Problem details: In the data that follows, how many lines contain the word "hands"? Give only that number.

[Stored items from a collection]
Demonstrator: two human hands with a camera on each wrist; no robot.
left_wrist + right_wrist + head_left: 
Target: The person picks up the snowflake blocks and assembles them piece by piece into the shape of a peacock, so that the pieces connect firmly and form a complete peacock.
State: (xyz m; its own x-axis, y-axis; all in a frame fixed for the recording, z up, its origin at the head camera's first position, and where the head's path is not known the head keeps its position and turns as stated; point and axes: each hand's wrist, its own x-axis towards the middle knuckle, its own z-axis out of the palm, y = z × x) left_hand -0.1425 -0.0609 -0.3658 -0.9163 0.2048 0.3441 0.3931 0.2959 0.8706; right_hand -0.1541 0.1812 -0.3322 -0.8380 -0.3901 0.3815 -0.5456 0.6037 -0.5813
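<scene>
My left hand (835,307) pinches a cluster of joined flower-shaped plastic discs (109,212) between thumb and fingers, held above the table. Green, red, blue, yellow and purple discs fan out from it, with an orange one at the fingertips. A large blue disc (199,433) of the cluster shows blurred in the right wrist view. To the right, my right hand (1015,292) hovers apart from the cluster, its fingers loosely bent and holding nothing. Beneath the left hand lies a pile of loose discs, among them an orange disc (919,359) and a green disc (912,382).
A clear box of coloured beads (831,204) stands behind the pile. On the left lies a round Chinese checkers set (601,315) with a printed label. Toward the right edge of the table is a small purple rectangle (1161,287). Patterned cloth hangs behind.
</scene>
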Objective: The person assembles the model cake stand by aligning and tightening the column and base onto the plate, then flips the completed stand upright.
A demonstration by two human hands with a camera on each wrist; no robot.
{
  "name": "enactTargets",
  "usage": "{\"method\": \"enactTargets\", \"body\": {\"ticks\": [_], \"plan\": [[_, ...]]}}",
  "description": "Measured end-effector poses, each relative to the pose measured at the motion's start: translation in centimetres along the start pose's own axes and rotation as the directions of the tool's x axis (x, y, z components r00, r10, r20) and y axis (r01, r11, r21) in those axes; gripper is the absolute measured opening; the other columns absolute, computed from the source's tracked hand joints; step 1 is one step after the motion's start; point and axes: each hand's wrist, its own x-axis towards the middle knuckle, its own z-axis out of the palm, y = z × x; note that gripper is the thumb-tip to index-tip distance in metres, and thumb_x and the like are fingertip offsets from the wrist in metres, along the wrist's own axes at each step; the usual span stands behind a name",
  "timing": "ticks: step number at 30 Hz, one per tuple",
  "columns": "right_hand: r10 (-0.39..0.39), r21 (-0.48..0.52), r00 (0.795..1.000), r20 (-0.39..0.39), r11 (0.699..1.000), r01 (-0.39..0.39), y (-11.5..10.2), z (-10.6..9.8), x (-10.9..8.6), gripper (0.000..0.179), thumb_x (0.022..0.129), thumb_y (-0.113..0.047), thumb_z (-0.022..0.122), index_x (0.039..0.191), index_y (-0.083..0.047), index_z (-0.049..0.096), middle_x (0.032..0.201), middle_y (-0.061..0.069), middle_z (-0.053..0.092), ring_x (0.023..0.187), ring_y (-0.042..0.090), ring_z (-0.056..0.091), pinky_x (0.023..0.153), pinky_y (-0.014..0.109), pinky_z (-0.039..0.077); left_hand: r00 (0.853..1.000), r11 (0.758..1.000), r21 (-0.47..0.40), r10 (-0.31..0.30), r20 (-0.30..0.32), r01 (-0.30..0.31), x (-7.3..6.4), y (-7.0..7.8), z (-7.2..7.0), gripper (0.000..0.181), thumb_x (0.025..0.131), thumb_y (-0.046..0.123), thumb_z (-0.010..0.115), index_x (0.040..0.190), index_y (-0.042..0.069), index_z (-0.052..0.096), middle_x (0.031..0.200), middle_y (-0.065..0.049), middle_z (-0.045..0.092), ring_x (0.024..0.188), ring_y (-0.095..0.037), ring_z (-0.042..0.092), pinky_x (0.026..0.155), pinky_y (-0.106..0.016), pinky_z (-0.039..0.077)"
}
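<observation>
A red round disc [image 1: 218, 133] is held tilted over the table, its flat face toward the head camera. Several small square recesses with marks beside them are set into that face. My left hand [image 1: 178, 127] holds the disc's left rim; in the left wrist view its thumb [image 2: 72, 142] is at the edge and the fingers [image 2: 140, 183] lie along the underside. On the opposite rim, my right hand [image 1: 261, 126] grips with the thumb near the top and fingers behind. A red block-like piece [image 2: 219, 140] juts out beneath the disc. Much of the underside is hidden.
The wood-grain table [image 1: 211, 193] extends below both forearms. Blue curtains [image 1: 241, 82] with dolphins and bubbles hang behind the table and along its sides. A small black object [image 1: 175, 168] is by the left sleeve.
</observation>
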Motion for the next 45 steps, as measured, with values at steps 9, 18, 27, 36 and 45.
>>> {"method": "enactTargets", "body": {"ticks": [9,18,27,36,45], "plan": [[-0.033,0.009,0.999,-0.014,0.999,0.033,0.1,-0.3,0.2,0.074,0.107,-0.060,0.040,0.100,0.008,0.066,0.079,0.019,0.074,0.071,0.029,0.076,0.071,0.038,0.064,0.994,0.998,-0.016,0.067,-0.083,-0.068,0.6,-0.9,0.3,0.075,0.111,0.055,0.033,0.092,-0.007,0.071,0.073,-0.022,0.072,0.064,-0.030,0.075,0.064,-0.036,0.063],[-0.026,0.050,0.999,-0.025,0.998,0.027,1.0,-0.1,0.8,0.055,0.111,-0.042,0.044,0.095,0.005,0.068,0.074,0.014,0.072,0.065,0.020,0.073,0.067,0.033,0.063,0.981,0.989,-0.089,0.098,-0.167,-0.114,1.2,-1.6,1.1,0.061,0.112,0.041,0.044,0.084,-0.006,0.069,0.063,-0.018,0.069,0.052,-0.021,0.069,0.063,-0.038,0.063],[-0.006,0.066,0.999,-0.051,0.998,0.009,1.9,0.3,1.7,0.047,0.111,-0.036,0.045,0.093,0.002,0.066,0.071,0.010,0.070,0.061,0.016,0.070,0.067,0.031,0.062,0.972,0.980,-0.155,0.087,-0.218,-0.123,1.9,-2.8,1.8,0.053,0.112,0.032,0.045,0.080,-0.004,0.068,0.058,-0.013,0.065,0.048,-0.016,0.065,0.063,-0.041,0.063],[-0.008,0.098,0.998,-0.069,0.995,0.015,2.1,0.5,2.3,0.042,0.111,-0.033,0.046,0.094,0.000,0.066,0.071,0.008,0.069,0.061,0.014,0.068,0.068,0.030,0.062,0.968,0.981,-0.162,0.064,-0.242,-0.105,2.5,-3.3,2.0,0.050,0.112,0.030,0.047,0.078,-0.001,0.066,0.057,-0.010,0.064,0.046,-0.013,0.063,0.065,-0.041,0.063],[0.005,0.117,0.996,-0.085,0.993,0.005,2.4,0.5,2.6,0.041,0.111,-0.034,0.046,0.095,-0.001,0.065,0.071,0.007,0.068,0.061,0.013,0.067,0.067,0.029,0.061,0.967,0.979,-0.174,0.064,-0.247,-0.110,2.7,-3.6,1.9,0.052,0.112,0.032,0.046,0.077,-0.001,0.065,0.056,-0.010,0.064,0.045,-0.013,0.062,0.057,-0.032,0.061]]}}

Finished exercise: 2